NoiseFX
Table of contents
The NoiseFX tool simplifies the procedural control of effects on selected Flair materials. The tool is opened by clicking on the NFX
shelf icon and shares the same window with the VertexFX tool.
Each Flair material (including proxies) supports NoiseFX, but the effects driven by NoiseFX depend on the loaded style. To apply NoiseFX, select an object with a Flair material and modify the desired slider.
From top to bottom, these are the different elements of the NoiseFX tool.
On the top-left, you will find an eye button which toggles the parameter view. This will allow you to view the control parameters that you are currently affecting through the NoiseFX Widgets.
On the top-right, you will find the reset button, which resets ALL NoiseFX of either, the selected objects, or ALL objects in the scene when no selection is active. A prompt will ask for confirmation, listing the objects that will have their NoiseFX removed.
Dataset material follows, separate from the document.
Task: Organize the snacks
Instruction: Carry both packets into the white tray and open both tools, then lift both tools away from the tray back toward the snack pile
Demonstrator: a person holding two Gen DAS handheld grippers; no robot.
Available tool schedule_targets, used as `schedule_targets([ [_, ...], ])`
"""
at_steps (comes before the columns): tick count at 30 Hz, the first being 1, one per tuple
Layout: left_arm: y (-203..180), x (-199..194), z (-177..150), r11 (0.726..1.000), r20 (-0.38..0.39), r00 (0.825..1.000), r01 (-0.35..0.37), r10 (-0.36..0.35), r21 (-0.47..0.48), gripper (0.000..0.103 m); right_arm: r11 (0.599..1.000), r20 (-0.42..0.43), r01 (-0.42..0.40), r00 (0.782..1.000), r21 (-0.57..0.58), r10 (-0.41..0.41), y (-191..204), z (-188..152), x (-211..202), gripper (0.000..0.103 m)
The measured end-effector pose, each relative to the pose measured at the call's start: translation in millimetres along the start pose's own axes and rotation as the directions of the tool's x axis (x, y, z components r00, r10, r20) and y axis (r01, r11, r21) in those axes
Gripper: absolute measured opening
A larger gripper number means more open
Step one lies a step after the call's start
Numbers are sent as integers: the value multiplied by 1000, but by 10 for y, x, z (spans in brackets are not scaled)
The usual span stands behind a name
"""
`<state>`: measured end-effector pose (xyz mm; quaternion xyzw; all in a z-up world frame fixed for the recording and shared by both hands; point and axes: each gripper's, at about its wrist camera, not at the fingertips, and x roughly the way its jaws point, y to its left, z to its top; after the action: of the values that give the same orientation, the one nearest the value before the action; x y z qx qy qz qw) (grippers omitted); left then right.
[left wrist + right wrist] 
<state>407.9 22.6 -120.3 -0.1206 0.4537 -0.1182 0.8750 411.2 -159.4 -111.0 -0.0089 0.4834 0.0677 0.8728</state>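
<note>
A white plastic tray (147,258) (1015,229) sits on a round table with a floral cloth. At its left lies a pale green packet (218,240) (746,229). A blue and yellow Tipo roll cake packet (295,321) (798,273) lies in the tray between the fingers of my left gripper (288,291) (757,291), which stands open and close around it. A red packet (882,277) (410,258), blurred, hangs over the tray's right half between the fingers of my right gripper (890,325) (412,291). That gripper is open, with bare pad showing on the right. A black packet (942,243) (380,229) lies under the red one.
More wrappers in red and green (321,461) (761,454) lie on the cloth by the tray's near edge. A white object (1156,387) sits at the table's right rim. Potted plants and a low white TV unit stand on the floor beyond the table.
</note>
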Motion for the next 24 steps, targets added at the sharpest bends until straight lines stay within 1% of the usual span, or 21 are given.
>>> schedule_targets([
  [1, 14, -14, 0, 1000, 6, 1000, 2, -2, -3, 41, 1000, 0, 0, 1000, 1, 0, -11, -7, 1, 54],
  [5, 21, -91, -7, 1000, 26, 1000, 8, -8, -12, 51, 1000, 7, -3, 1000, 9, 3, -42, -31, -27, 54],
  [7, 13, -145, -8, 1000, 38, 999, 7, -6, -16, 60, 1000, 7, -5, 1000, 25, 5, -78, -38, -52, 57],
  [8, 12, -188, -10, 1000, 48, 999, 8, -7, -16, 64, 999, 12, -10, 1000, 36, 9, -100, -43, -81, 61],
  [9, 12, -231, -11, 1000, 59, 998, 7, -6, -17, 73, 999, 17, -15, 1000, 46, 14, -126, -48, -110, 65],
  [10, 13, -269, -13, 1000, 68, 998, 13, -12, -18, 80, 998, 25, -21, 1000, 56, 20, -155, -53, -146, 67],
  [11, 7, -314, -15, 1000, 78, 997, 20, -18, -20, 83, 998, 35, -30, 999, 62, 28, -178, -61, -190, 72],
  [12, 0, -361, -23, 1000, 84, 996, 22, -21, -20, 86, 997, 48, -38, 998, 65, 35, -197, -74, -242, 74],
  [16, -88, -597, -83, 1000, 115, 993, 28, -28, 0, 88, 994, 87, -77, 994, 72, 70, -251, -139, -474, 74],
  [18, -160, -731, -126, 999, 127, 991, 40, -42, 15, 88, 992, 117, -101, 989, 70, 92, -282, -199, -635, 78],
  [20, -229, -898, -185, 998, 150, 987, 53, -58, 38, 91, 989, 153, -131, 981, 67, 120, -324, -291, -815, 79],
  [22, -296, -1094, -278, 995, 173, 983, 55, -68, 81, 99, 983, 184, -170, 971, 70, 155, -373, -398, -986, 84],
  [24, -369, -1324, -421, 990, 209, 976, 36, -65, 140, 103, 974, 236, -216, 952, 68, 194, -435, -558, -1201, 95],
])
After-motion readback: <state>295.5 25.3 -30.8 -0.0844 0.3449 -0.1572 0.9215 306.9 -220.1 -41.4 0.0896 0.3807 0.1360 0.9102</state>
Next to the reset button is the Bake 3D
button. This button toggles the Animated
setting in the assigned Flair materials, baking the current 3D position of objects. Baking is useful to attach the current NoiseFX patterns to an animated/deformed object. If the 3D position is not baked, NoiseFX will “float” in 3D space, instead of moving with animated objects.
Noise widgets
Each style has different effects, therefore, the noise widgets (sections) will vary depending on the currently loaded style. Each widget handles a specific effect/behaviour within the style e.g., Lighting, Pigment turbulence, Color bleeding.
On the left side of each widget, you will always find a generalized term for the behaviour of each effect. Right next to it, there will be a sphere icon that gives a preview of what the effect will do.
Toggle/reset
To the right of the preview icon, you will find two buttons.
This button resets the NoiseFX values for that effect, allowing to start anew or completely remove its influence. This button is smaller than the reset ALL NoiseFX button at the top-right of the window.
This button toggles the NoiseFX on/off to visualize the influence that the noise makes for the style.
NoiseFX type
Directly underneath the preview icon, there is a combo box widget that gives the ability to change between different noise types.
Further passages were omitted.